● **WHAT YOU SHOULD DO**: Write out the whole listing below exactly, skipping each picture.
*** Begin section ***
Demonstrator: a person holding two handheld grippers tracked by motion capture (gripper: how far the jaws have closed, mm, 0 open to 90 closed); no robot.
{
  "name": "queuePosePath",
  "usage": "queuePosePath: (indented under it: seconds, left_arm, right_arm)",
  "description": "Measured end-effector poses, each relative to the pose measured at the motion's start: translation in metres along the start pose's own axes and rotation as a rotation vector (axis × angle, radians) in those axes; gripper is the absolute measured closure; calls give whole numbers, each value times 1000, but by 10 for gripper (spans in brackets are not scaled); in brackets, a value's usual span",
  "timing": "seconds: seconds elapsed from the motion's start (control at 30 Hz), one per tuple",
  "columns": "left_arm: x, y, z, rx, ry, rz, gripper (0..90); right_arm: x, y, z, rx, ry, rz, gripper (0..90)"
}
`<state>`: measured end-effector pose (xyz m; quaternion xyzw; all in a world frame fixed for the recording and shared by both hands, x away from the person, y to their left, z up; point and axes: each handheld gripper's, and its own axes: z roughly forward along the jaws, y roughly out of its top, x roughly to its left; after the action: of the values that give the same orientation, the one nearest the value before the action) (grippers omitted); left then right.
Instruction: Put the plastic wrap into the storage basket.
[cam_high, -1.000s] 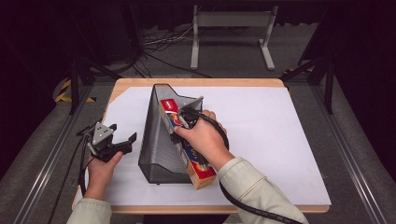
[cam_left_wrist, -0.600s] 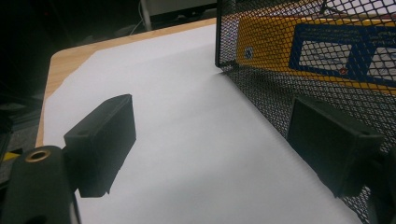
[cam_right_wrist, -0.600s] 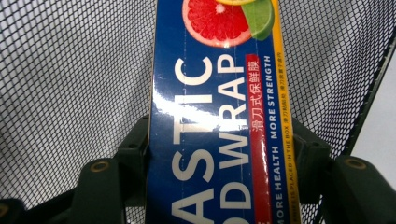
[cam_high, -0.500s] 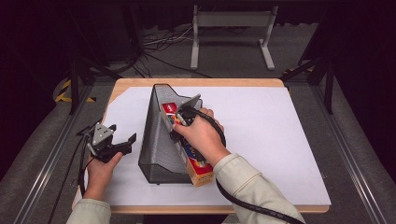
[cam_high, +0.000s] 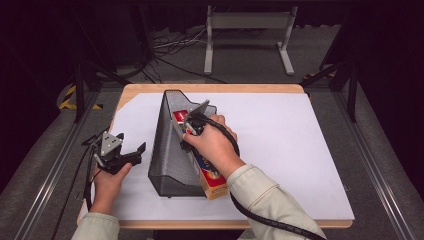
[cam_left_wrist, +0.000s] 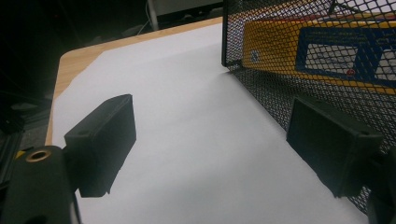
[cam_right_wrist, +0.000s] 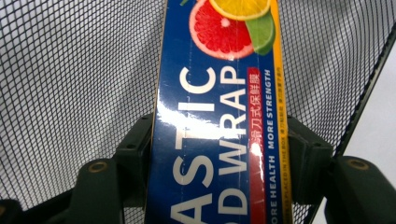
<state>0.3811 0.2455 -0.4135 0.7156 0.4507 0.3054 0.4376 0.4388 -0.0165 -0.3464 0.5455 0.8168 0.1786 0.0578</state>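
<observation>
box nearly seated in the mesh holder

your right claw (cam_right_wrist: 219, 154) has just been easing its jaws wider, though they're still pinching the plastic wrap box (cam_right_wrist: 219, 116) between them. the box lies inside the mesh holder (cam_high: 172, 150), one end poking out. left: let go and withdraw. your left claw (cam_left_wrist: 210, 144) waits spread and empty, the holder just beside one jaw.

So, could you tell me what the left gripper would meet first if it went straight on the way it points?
Probably the black mesh file holder: the left gripper has its one jaw right beside the holder's wall, though depth is unclear.
</observation>
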Motion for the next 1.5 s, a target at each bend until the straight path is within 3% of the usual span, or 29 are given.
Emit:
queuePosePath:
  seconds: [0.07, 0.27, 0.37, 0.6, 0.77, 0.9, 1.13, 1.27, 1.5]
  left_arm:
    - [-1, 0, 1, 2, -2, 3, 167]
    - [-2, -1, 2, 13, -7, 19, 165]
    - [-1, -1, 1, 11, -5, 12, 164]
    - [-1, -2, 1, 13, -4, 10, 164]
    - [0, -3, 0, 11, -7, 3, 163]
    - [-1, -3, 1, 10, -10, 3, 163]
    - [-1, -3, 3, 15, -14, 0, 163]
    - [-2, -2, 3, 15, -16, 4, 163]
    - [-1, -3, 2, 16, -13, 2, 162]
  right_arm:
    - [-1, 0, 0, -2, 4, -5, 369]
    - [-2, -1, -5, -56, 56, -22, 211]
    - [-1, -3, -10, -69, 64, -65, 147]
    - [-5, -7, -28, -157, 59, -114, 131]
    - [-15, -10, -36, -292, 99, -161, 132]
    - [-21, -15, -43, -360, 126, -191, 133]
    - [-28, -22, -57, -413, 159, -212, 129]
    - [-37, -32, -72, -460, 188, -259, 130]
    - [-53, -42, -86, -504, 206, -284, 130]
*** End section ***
● **ANSWER BOX**:
Demonstrator: a person holding two handheld grippers tracked by motion capture (gripper: how far the jaws have closed, mm, 0 open to 90 closed); no robot.
{
  "name": "queuePosePath",
  "usage": "queuePosePath: (indented under it: seconds, left_arm, right_arm)",
  "description": "Measured end-effector poses, each relative to the pose measured at the motion's start: translation in metres along the start pose's own axes and rotation as a rotation vector (axis × angle, radians) in those axes; gripper is the absolute measured closure; calls give whole numbers, each value times 1000, but by 10 for gripper (spans in brackets are not scaled); in brackets, a value's usual span",
  "timing": "seconds: seconds elapsed from the motion's start (control at 30 Hz), one per tuple",
  "columns": "left_arm: x, y, z, rx, ry, rz, gripper (0..90); right_arm: x, y, z, rx, ry, rz, gripper (0..90)"
}
`<state>`: measured end-effector pose (xyz m; quaternion xyzw; all in a world frame fixed for the recording and shared by both hands, x away from the person, y to their left, z up; point and axes: each handheld gripper's, and its own axes: z roughly forward along the jaws, y roughly out of its top, x roughly to its left; after the action: of the values that give the same orientation, the one nearest the value before the action) (grippers omitted); left then right.
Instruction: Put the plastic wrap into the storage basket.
[cam_high, -1.000s] 
[cam_left_wrist, -0.600s] 
[cam_right_wrist, -0.600s] 
[cam_high, -0.500s] 
[cam_high, +0.000s] 
[cam_left_wrist, +0.000s] 
[cam_right_wrist, +0.000s] 
<state>0.3811 0.2455 -0.4135 0.7156 0.4507 0.3054 0.4376 0.4388 -0.0165 -0.3464 0.5455 0.8168 0.1786 0.0578</state>
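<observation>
box nearly seated in the mesh holder

your right claw (cam_right_wrist: 219, 154) has just been easing its jaws wider, though they're still pinching the plastic wrap box (cam_right_wrist: 219, 116) between them. the box lies inside the mesh holder (cam_high: 172, 150), one end poking out. left: let go and withdraw. your left claw (cam_left_wrist: 210, 144) waits spread and empty, the holder just beside one jaw.

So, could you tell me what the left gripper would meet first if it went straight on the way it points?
Probably the black mesh file holder: the left gripper has its one jaw right beside the holder's wall, though depth is unclear.
</observation>
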Motion for the next 1.5 s, a target at each bend until the straight path is within 3% of the usual span, or 29 are given.
Emit:
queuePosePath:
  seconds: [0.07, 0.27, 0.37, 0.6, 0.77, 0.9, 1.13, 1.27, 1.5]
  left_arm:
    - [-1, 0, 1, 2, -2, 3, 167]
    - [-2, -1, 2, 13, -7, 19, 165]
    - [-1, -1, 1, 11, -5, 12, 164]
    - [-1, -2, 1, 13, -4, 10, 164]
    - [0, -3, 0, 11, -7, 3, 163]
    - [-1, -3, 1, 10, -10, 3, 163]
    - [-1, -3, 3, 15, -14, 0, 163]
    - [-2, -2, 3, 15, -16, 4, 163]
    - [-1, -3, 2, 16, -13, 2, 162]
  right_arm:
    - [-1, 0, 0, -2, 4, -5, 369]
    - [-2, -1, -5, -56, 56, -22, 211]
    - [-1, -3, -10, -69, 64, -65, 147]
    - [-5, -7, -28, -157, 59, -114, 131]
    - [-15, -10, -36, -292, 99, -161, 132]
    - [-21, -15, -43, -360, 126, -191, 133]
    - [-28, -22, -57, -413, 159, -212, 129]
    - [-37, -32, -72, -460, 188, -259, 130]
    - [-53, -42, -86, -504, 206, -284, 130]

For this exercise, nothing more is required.